Méthylome du sang total : à la recherche de nouveaux marqueurs biologiques du syndrome de Cushing
R. Armignacco*a (Dr), A. Septiera (Mlle), F. Beuschleinb (Pr), K. Perlemoinea (Mme), C. Gasparc (Mlle), J. Bertheratd (Pr), G. Assiéd (Pr)
a Institut Cochin, INSERM U1016, CNRS UMR 8104, Université Paris Descartes, Sorbonne Paris Cité, Paris, FRANCE ; b Medizinische Klinik und Poliklinik IV, Klinikum der Universität München, Munich, ALLEMAGNE ; c Plateforme P3S UMS Omique US29, Sorbonne Université, Paris, FRANCE ; d Institut Cochin, INSERM U1016, CNRS UMR 8104, Université Paris Descartes, Sorbonne Paris Cité; Centre de référence des maladies rares de la surrénale, Paris, FRANCE
* roberta.armignacco@inserm.fr
Le diagnostic du syndrome de Cushing repose essentiellement sur les dosages hormonaux. Or parfois le diagnostic positif est difficile, des nouveaux marqueurs d’hypercortisolisme facilement mesurables pourraient l’améliorer. Comme montré par des études antérieures, des marques épigénétiques associées au stress sont mesurables dans le sang total par le profil de méthylation d’ADN leucocytaire.
Objectif :
Analyser le profil de méthylation de patients avec syndrome de Cushing avant et après correction d’hypercortisolisme pour l’identification de biomarqueurs spécifiques.
Matériel et Méthodes :
Huits patients avec syndrome de Cushing hypophysaire franc ont été inclus. Chacun dispose d’une couple d’échantillons sanguins, l’un prélevé avant la chirurgie hypophysaire et l’autre prélevé plusieurs mois après, pour l’extraction de l’ADN leucocytaire. Le méthylome a été généré par puce Infinium®MethylationEPIC BeadChip (Illumina, 850k sondes). Les niveaux de méthylation ont été générés avec logiciel GenomeStudio(Illumina, version 2011.1). L’analyse bioinformatique a été réalisée avec logiciel R (version 3.4.4), principalement par clustering non supervisé (Hclust).
Résultats :
Le clustering non supervisé des données de méthylome montre une répartition des 16 échantillons en 8 paires, chacune correspondant à un individu (près/post chirurgie).

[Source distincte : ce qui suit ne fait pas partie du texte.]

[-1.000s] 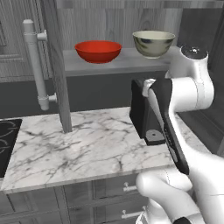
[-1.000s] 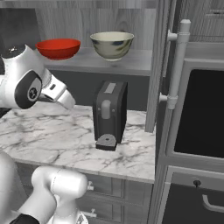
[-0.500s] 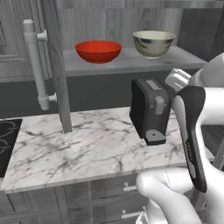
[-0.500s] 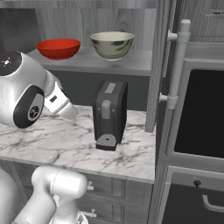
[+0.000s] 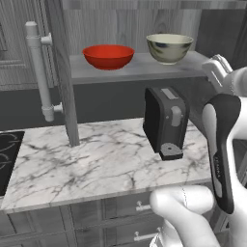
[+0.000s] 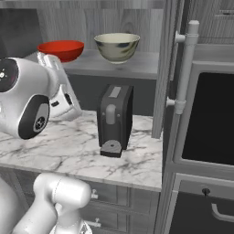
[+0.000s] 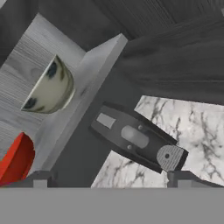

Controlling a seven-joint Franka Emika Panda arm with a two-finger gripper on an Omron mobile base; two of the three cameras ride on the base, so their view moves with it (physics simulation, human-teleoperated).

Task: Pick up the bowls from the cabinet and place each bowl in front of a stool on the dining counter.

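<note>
Two bowls stand side by side on the grey shelf (image 5: 130,73) of the open cabinet: a glossy red bowl (image 5: 108,55) on the left and a cream bowl (image 5: 169,47) with a mottled inside on the right. The hand view is rolled and shows the cream bowl (image 7: 50,87) at upper left and the red bowl (image 7: 15,159) at the lower left edge. My gripper (image 7: 111,179) is open, with nothing between its fingertips (image 7: 39,178), and stands back from the shelf, below the bowls. The stool and the dining counter are out of view.
A black coffee machine (image 5: 166,120) stands on the marble worktop (image 5: 96,159) under the shelf. The open cabinet doors with long bar handles (image 5: 39,72) (image 6: 185,68) flank the shelf. A cooktop (image 5: 7,154) lies at far left, a dark oven front (image 6: 210,119) at right.
My arm has swung and folded, its big joint coming closer to the base cameras. The bowls and coffee machine have not moved. The gripper stays open.
</note>
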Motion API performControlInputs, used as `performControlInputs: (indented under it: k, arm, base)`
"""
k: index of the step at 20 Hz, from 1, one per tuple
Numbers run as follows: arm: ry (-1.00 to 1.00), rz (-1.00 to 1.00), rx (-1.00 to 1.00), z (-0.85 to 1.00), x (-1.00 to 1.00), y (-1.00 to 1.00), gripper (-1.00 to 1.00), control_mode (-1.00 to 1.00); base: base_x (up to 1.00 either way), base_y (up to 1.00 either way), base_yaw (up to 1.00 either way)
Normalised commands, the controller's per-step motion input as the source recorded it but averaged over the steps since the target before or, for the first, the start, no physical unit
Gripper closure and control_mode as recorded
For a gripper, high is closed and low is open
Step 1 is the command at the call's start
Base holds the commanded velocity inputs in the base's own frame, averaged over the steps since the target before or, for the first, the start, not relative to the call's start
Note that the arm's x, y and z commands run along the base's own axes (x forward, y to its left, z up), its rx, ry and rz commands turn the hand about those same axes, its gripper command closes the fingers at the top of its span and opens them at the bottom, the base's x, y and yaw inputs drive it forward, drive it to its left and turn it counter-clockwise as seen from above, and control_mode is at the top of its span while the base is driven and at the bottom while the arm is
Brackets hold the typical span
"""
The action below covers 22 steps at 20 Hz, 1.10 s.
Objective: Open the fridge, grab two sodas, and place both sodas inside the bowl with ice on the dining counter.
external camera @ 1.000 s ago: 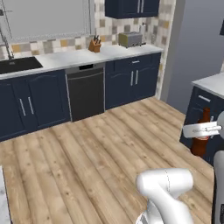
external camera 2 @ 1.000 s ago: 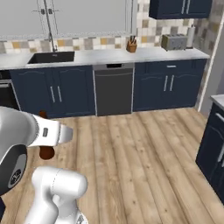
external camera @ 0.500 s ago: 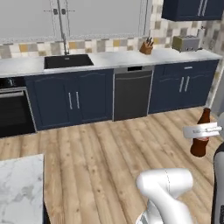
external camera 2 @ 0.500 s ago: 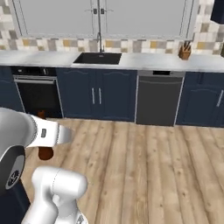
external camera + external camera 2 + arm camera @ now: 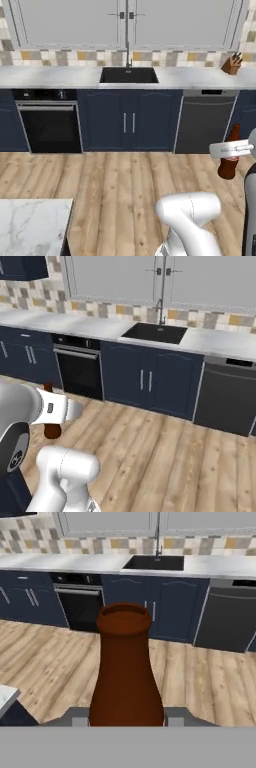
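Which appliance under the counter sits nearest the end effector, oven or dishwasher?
The dishwasher, right of the sink; the end effector holds the brown soda before it.

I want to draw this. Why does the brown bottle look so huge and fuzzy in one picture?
Hand view: the brown glass bottle sits right at the camera, so it looms large with soft edges. Left base view: the same bottle looks small, held in the claw.

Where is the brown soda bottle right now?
The brown soda bottle is upright in the gripper, above the wooden floor, facing the sink.
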Motion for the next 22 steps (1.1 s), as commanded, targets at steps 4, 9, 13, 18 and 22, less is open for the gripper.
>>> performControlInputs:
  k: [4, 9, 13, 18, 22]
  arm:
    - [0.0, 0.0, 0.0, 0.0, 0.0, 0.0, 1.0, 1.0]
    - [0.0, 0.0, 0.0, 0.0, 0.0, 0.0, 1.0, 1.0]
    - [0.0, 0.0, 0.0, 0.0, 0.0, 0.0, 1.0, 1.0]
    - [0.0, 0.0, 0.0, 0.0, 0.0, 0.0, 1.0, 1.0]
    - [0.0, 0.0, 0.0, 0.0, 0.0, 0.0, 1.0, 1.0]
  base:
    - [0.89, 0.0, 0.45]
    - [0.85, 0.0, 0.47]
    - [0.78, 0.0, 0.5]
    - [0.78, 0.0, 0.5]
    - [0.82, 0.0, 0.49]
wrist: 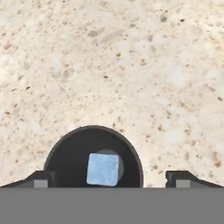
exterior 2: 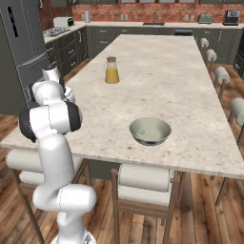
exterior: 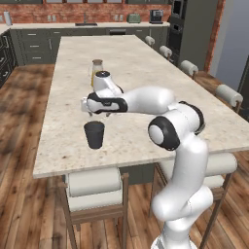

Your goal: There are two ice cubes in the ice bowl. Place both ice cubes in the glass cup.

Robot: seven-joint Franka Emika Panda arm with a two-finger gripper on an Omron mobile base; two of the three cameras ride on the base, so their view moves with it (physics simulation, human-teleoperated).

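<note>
A white robot arm with dark joints reaches out over the long, speckled beige stone counter [exterior: 146,73] of the kitchen island, its hand hanging just above a small, dark grey, almost black tumbler [exterior: 94,134] — the glass cup. The cup stands upright near the counter's front edge, well apart from everything else on the top.

Looking down along the hand, the gripper [wrist: 111,178] has its two small dark fingertips [wrist: 41,179] spread wide, one tip at either side of the cup's round mouth, and nothing is held between them. Inside the cup lies a pale blue, square ice cube [wrist: 103,169], resting flat on the dark bottom, a little to one side of the middle.

From the other side of the base, a small, shallow, round bowl of pale grey-green [exterior 2: 150,131] — the ice bowl — sits on the counter close to the front edge, above a wooden stool with a cream cushion [exterior 2: 143,183]. Something faintly bluish shows low inside it, but I cannot tell whether it is the second cube.

Further back on the counter stands a clear carafe of orange juice [exterior 2: 112,70], upright. In the left base view it is partly behind the robot's wrist. More cushioned stools line the far long side of the island.
</note>
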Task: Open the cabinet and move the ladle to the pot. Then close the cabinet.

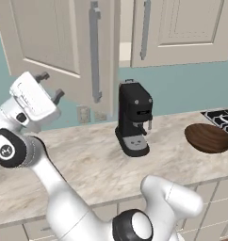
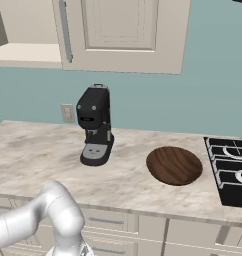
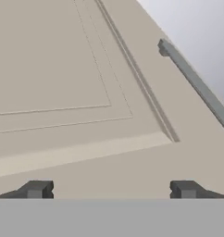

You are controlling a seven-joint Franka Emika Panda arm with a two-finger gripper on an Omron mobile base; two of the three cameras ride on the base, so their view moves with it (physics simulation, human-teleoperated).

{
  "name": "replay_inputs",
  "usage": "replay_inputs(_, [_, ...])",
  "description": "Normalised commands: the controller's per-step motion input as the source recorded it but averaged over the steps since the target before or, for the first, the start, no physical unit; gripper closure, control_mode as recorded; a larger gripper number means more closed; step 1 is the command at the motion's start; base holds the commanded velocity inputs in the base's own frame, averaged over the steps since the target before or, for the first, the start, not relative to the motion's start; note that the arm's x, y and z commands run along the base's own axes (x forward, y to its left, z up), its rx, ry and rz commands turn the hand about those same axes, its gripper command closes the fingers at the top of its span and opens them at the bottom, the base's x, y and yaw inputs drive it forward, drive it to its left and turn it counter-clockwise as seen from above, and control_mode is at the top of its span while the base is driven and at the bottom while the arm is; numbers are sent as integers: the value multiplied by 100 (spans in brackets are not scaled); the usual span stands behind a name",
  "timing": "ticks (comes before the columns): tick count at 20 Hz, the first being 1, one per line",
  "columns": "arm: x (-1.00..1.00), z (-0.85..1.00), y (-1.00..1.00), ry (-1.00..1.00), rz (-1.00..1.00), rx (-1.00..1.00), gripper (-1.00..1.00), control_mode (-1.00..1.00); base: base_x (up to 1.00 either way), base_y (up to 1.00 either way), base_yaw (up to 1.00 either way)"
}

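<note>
Above the counter (image 1: 87, 160), cabinet (image 1: 50, 37) door faces the wide-open tool (image 1: 50, 87).

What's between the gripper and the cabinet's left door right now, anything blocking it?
Nothing visible. The open gripper faces the left door of the cabinet, already swung partly open, with clear air between. The coffee machine stands lower on the counter, off to the right.

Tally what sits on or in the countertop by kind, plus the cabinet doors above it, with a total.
Coffee machine, black: 1
Wooden bowl, brown: 1
Stove, black: 1
Cabinet doors, beige, each with a grey bar handle: 2, the left door swung ajar, the right door shut
Total: 5
</note>
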Motion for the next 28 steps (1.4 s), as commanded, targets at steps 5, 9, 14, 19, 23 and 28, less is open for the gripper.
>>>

Pour 7 patients sur 8 (p=0,035), une signature d’hyperméthylation est identifiée, associée spécifiquement au statut d’hypercortisolisme, correspondant à des sondes réparties sur plusieurs régions du génome.
Conclusions :
Nos résultats préliminaires montrent l’existence d’une signature épigénétique spécifique de l’hypercortisolisme dans le sang, qui doit être confirmée sur une cohorte plus large. En particulier, il faudra tester la valeur de cette signature sur d’autres étiologies d’hypercortisolisme, et sur des niveaux modestes d’hypercortisolisme.
L’auteur n’a pas transmis de déclaration de conflit d’intérêt.